Nothing outside the range is to be copied. From the entries below, reproduce exactly the lines starting at the one with "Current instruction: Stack" and ending at the one with "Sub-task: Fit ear", without pictures.
RECORDS PROVIDED section start
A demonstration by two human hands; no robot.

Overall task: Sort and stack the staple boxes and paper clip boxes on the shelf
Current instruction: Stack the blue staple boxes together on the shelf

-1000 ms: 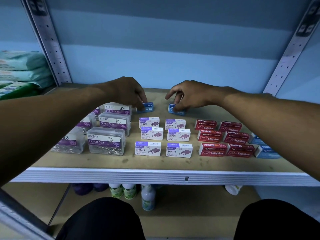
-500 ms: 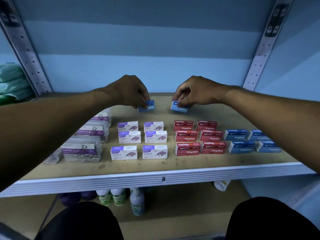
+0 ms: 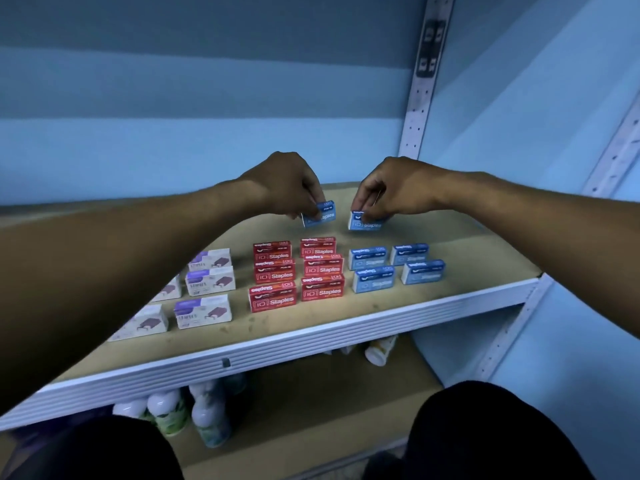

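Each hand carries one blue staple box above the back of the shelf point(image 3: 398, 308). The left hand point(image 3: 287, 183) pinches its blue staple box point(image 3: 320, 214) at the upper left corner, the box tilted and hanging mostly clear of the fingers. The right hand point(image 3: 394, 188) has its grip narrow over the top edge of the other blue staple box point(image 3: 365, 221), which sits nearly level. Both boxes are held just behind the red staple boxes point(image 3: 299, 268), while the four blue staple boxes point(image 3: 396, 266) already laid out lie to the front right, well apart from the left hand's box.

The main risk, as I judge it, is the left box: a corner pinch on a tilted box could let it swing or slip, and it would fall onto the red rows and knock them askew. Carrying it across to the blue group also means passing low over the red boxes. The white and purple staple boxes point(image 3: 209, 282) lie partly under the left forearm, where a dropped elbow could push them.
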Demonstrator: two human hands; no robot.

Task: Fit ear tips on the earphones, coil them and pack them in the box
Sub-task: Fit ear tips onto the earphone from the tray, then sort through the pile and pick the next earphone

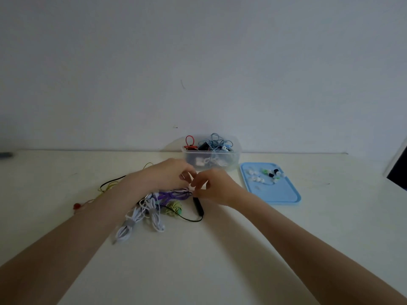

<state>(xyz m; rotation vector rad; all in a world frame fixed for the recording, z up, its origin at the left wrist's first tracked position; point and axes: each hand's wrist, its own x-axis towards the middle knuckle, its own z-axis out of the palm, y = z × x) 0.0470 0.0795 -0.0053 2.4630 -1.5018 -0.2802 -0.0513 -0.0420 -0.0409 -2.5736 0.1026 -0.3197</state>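
Note:
My left hand (167, 175) and my right hand (214, 186) meet fingertip to fingertip over a pile of earphones (154, 205) on the table. Both pinch something small and pale between them, too blurred to name. A black earphone cable (199, 211) with an inline remote trails down from under my right hand. White coiled earphones (132, 225), a purple cable (169, 195) and a green bundle (174, 209) lie below my left hand. The clear plastic box (211, 158) stands behind my hands, with coiled earphones inside. Loose ear tips (264, 173) lie on a blue tray (277, 192).
A yellow cable (108, 187) and a red earbud (77, 206) lie at the left beside my left forearm. A white wall rises right behind the box. The cream table (198, 260) stretches toward me. A dark opening (399, 172) shows at the far right.

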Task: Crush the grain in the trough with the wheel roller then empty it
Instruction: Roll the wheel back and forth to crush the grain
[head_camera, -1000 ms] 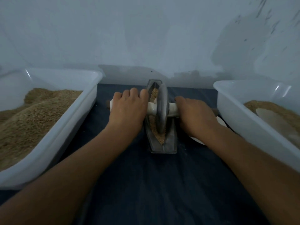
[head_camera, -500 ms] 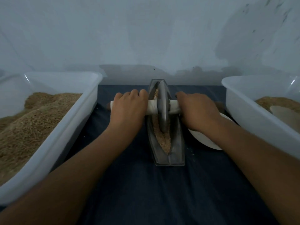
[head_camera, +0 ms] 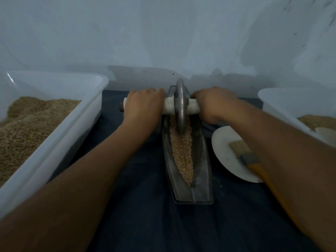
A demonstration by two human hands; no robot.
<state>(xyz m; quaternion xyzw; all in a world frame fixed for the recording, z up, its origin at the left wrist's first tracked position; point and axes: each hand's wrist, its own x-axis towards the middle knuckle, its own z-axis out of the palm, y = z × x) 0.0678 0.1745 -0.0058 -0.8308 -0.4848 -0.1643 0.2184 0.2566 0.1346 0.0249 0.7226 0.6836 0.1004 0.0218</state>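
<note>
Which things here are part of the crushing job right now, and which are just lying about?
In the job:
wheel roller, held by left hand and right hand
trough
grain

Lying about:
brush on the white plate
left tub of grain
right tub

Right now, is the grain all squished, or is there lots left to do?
Not finished. Both hands, left hand and right hand, grip the wheel roller at the far end of the trough. Grain fills it, so emptying is left.
</note>
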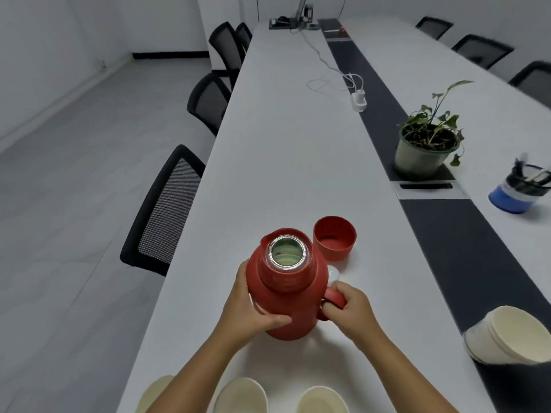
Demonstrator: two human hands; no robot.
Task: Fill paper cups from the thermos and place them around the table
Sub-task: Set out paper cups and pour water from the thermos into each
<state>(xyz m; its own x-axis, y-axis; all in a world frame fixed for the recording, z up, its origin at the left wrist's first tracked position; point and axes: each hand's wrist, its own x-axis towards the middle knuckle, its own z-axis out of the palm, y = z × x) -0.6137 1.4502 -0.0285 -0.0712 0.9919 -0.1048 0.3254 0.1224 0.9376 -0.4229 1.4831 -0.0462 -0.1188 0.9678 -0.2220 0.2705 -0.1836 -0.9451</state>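
Observation:
A red thermos (pixel 284 290) stands upright on the white table (pixel 286 162), its mouth uncovered and steel rim showing. My left hand (pixel 253 305) grips its body from the left, thumb across the front. My right hand (pixel 348 311) grips the red handle (pixel 335 296) on its right side. The red lid cup (pixel 334 237) sits upturned just behind the thermos, and a white stopper (pixel 334 274) lies between them. Three paper cups (pixel 240 396) (pixel 323 399) (pixel 158 391) stand at the near edge, partly hidden by my forearms.
A stack of paper cups (pixel 510 335) lies on its side at the right. A potted plant (pixel 428 141) and a blue pen holder (pixel 520 189) stand further right, with a charger and cable (pixel 356 96) mid-table. Black mesh chairs (pixel 164 210) line the left edge.

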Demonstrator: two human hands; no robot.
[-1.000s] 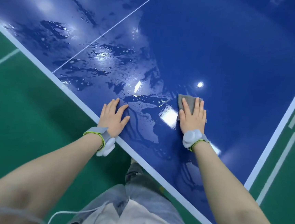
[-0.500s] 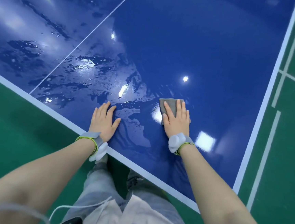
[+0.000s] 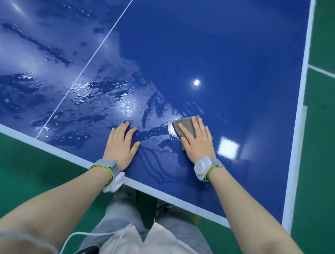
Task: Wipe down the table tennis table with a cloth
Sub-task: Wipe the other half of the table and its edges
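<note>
- right hand (image 3: 196, 142) lies flat, fingers straight and together, palm down on the grey cloth (image 3: 185, 124). no curl, no pinch: the cloth is pressed, not gripped. judged reason: a flat palm spreads load over the whole folded pad, so more of it bears on the surface in a stroke.
- cloth sits on the blue table (image 3: 230, 51), in the near right half, right of the white centre line (image 3: 101, 42). it is folded small; only its far and left edges show past the fingers.
- left hand (image 3: 121, 145) also flat and relaxed, holding nothing, planted on the table just inside the near white edge band (image 3: 39, 145). judged reason: a brace, taking body weight while the person leans over the edge to reach.
- wet film (image 3: 104, 99) (streaks, beads, glare patches) covers the left and centre of the surface and runs up to the cloth's left edge; the area to the right and beyond the cloth looks even, no streaks. the cloth thus sits on the wet/dry border, which fits working the boundary leftward.
- grey wrist bands (image 3: 106, 165) with white modules on both wrists; green floor (image 3: 16, 174) with white lines round the table.
- judgement: task partly done, most of the left half not yet wiped.
</note>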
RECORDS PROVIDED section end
## WORKED SOLUTION
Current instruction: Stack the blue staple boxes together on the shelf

-1000 ms: 
-500 ms: 
+0 ms: 

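Each hand carries one blue staple box above the back of the shelf point(image 3: 398, 308). The left hand point(image 3: 287, 183) pinches its blue staple box point(image 3: 320, 214) at the upper left corner, the box tilted and hanging mostly clear of the fingers. The right hand point(image 3: 394, 188) has its grip narrow over the top edge of the other blue staple box point(image 3: 365, 221), which sits nearly level. Both boxes are held just behind the red staple boxes point(image 3: 299, 268), while the four blue staple boxes point(image 3: 396, 266) already laid out lie to the front right, well apart from the left hand's box.

The main risk, as I judge it, is the left box: a corner pinch on a tilted box could let it swing or slip, and it would fall onto the red rows and knock them askew. Carrying it across to the blue group also means passing low over the red boxes. The white and purple staple boxes point(image 3: 209, 282) lie partly under the left forearm, where a dropped elbow could push them.
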Demonstrator: two human hands; no robot.

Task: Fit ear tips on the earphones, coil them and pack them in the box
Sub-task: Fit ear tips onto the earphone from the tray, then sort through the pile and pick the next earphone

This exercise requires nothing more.